WHAT NEEDS TO BE DONE — Print the full listing below exactly, keeping every character as it stands.

-- -- --

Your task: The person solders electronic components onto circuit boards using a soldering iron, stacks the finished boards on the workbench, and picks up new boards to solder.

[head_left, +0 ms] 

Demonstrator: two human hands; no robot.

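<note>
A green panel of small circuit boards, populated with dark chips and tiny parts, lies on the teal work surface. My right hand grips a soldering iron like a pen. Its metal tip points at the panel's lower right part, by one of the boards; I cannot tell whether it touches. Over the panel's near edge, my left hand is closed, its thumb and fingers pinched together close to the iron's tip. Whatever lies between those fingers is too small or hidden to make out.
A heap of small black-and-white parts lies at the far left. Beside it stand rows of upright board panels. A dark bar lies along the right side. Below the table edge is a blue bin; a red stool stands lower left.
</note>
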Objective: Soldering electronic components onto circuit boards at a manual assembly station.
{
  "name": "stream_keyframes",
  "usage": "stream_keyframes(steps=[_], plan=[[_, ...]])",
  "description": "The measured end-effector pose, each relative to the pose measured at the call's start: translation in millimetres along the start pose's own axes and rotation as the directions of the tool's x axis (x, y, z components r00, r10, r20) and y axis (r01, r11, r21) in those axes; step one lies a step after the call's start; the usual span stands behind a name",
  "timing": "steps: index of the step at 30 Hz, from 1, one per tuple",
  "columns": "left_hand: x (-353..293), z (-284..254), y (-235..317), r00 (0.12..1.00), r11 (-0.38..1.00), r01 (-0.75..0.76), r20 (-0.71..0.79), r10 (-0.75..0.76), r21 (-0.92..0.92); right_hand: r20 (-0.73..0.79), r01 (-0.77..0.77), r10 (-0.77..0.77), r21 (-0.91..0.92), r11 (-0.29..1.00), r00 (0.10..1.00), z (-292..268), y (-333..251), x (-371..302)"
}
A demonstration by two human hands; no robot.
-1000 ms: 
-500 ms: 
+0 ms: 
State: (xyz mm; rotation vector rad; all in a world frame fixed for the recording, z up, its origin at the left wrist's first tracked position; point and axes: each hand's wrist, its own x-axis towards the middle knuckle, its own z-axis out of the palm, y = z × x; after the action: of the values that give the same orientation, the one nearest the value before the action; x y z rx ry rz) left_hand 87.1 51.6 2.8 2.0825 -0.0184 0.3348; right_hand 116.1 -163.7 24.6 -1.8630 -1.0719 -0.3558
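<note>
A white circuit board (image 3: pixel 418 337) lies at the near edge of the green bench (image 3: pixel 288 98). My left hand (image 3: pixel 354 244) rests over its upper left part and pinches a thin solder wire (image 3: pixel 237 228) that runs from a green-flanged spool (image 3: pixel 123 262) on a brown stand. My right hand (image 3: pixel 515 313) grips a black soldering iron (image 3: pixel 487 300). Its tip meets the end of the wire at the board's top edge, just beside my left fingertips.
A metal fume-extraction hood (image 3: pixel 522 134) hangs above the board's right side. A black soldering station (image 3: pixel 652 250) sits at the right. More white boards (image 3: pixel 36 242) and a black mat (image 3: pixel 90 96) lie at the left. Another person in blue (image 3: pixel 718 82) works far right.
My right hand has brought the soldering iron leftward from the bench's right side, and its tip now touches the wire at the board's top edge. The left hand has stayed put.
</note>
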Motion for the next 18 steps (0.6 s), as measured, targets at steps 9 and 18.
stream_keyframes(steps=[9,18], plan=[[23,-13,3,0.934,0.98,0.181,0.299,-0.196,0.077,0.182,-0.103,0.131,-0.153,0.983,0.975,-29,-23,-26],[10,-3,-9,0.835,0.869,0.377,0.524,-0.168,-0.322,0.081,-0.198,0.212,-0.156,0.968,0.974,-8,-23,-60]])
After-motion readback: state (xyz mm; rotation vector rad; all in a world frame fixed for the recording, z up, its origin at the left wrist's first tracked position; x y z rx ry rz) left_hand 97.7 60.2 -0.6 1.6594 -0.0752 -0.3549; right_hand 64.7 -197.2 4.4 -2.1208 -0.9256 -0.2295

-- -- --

RESULT —
Your task: The person solders electronic components onto circuit boards using a soldering iron, stacks the finished boards on the workbench, and picks up new boards to solder.

[head_left, +0 ms] 

Demonstrator: two human hands; no robot.

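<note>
A green panel of small circuit boards, populated with dark chips and tiny parts, lies on the teal work surface. My right hand grips a soldering iron like a pen. Its metal tip points at the panel's lower right part, by one of the boards; I cannot tell whether it touches. Over the panel's near edge, my left hand is closed, its thumb and fingers pinched together close to the iron's tip. Whatever lies between those fingers is too small or hidden to make out.
A heap of small black-and-white parts lies at the far left. Beside it stand rows of upright board panels. A dark bar lies along the right side. Below the table edge is a blue bin; a red stool stands lower left.
</note>
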Objective: Soldering electronic components onto circuit boards at a manual assembly station.
{
  "name": "stream_keyframes",
  "usage": "stream_keyframes(steps=[_], plan=[[_, ...]])",
  "description": "The measured end-effector pose, each relative to the pose measured at the call's start: translation in millimetres along the start pose's own axes and rotation as the directions of the tool's x axis (x, y, z components r00, r10, r20) and y axis (r01, r11, r21) in those axes; step one lies a step after the call's start; the usual span stands behind a name",
  "timing": "steps: index of the step at 30 Hz, from 1, one per tuple",
  "columns": "left_hand: x (-353..293), z (-284..254), y (-235..317), r00 (0.12..1.00), r11 (-0.38..1.00), r01 (-0.75..0.76), r20 (-0.71..0.79), r10 (-0.75..0.76), r21 (-0.92..0.92); right_hand: r20 (-0.73..0.79), r01 (-0.77..0.77), r10 (-0.77..0.77), r21 (-0.91..0.92), r11 (-0.29..1.00), r00 (0.10..1.00), z (-292..268), y (-333..251), x (-371..302)"
}
A demonstration by two human hands; no robot.
-1000 ms: 
-500 ms: 
+0 ms: 
State: (xyz mm; rotation vector rad; all in a world frame fixed for the recording, z up, its origin at the left wrist's first tracked position; point and axes: each hand's wrist, its own x-axis towards the middle knuckle, its own z-axis out of the palm, y = z × x; after the action: of the values that give the same orientation, the one nearest the value before the action; x y z rx ry rz) left_hand 87.1 51.6 2.8 2.0825 -0.0184 0.3348; right_hand 116.1 -163.7 24.6 -1.8630 -1.0719 -0.3558
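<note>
A white circuit board (image 3: pixel 418 337) lies at the near edge of the green bench (image 3: pixel 288 98). My left hand (image 3: pixel 354 244) rests over its upper left part and pinches a thin solder wire (image 3: pixel 237 228) that runs from a green-flanged spool (image 3: pixel 123 262) on a brown stand. My right hand (image 3: pixel 515 313) grips a black soldering iron (image 3: pixel 487 300). Its tip meets the end of the wire at the board's top edge, just beside my left fingertips.
A metal fume-extraction hood (image 3: pixel 522 134) hangs above the board's right side. A black soldering station (image 3: pixel 652 250) sits at the right. More white boards (image 3: pixel 36 242) and a black mat (image 3: pixel 90 96) lie at the left. Another person in blue (image 3: pixel 718 82) works far right.
My right hand has brought the soldering iron leftward from the bench's right side, and its tip now touches the wire at the board's top edge. The left hand has stayed put.
</note>
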Motion for the next 18 steps (0.6 s), as measured, targets at steps 9 and 18.
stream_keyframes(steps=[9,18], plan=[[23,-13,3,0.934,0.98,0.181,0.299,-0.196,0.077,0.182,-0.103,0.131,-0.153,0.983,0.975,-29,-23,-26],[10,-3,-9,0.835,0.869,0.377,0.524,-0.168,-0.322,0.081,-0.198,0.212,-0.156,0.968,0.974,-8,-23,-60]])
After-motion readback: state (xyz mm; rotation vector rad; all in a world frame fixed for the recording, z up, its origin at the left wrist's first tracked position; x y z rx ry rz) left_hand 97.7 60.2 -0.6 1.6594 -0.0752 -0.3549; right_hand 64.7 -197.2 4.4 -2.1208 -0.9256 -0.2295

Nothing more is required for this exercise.